Devo ser direto em minhas observações, sem rodeios, por isso posso ter parecido pouco grosseiro, o que é menos importante que a liberdade.Compactamente distinguimos dos tipos de conhecimento:
ENTULHO – Formam crânios transbordantes de tão cheios.
FILOSÓFICO – Para que fujamos da prisão na masmorra.
Mas que raios têm tudo isto a ver com a corrida propriamente dita? Poderíamos dizer que um ou outro leitor, estando desprevenido ou tendo aberto o livro ao acaso de maneira espontânea e por uma sorte do destino recaindo nesta página, o que é fato que corrobora no não entendimento da idéia como um todo. Queremos aqui em conjunto descobrir qual a essência que diferencia uma corrida silenciosa e a antagônica barulhenta.
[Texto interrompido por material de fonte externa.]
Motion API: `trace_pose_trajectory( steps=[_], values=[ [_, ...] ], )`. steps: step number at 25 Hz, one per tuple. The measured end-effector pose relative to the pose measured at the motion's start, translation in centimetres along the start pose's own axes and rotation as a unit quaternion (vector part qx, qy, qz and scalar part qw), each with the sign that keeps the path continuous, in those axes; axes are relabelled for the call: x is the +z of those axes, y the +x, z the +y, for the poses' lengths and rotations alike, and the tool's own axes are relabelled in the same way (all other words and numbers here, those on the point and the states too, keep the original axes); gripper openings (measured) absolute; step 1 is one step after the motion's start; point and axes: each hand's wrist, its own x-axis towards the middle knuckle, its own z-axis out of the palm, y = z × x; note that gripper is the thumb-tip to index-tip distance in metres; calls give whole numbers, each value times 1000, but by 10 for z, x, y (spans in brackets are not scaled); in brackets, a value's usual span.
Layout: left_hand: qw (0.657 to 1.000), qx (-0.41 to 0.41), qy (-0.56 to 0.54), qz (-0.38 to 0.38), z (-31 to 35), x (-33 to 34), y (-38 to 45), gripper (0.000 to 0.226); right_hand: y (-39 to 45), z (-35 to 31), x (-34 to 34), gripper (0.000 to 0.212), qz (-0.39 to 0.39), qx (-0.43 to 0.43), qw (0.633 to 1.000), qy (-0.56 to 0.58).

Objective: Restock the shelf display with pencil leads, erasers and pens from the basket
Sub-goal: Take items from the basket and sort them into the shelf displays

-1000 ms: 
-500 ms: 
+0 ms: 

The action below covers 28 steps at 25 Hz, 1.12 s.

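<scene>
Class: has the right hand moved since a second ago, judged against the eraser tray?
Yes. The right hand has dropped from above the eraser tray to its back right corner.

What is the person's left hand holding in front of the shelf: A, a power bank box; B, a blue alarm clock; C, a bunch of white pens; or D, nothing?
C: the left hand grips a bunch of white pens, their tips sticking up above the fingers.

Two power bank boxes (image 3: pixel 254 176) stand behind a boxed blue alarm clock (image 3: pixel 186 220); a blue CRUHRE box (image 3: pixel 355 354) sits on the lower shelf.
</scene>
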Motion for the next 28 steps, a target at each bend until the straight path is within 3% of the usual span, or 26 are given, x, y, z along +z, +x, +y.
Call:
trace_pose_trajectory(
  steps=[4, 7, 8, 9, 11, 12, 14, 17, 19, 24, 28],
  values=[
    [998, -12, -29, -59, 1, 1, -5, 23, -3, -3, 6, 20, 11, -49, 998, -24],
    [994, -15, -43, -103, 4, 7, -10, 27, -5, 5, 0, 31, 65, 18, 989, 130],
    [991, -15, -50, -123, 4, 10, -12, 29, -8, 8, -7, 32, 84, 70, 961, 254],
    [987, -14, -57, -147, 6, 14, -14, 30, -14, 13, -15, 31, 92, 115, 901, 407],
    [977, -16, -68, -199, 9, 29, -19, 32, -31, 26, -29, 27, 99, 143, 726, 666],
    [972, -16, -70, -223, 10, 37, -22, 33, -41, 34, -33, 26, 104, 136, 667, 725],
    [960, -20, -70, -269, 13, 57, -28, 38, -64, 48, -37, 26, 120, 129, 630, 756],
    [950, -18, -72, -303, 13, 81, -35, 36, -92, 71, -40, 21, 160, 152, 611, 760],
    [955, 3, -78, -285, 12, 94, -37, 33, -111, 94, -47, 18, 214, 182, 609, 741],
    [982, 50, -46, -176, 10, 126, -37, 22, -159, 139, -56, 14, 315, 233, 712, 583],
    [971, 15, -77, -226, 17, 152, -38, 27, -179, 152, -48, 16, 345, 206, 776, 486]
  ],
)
Para isto é importante entendermos o conceito de liberdade que aqui vos apresentam, para que um dia as pessoas possam descobrir o que é correr de verdade. Neste caso verdade traduz essência. Qual a essência do correr? Se o conhecimento essencial é baseado nas perguntas que não impõe limites à mente humana o mais importante é fazer perguntas e não necessariamente encontrar as respostas, pois a partir do momento que uma resposta é encontrada pressupõe-se que foi imposto um limite.
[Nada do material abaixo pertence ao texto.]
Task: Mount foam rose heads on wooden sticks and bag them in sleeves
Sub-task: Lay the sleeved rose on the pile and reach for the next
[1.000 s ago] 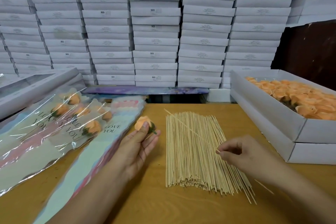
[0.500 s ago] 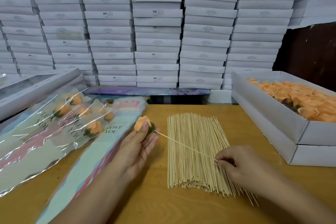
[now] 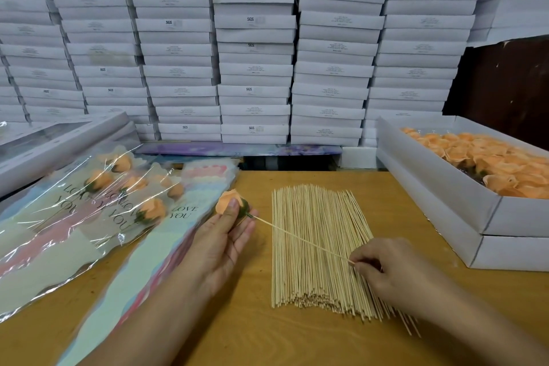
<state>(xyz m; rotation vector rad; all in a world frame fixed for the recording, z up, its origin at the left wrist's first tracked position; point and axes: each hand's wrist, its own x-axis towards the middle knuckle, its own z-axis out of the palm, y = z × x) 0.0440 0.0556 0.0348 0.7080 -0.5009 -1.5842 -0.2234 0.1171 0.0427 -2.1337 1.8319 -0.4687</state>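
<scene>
rose head (image 3: 230, 204) soft, light, crushable; left hand (image 3: 221, 242) pinched it by thumb and fingers above the table (image 3: 297, 339) | stick (image 3: 300, 239) thin, stiff, snappable; right hand (image 3: 386, 272) pinched its rear end, tip at the green base | stick pile (image 3: 320, 249) beneath; box (image 3: 445, 196) walled the right, sleeves (image 3: 118, 270) the left

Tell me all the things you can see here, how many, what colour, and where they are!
rose head: one, orange with green base, in the left hand
stick: one, pale wood, between rose head and right hand
stick pile: many, pale wood, middle of table
bagged roses: about five, orange in clear sleeves, left of table
empty sleeves: a stack, pastel, beside the bagged roses
open box: one, white, full of orange rose heads, right
stacked boxes: many, white, behind
table: one, wooden
left hand: holds the rose head
right hand: pinches the stick's end
</scene>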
Venho notando que a criatividade que foge à essência torna-se supérflua. Em um ato de criação um homem pode se assemelhar à outro, não por coincidência mas pelo fato de que a essência do ser humano é só uma, e mesmo através dos tempos o amor sempre será amor, o ódio sempre será ódio, e assim se passa com muitos sentimentos e também com muitas idéias e pensares, há portanto somente uma essência filosófica no mundo, que pode ou não ser acessada pelos homens. Concluímos com isso que se a essência filosófica é uma só, se há excesso de criatividade ou se penetra mais a fundo na filosofia ou se foge dela transformando eu uma idéia supérflua.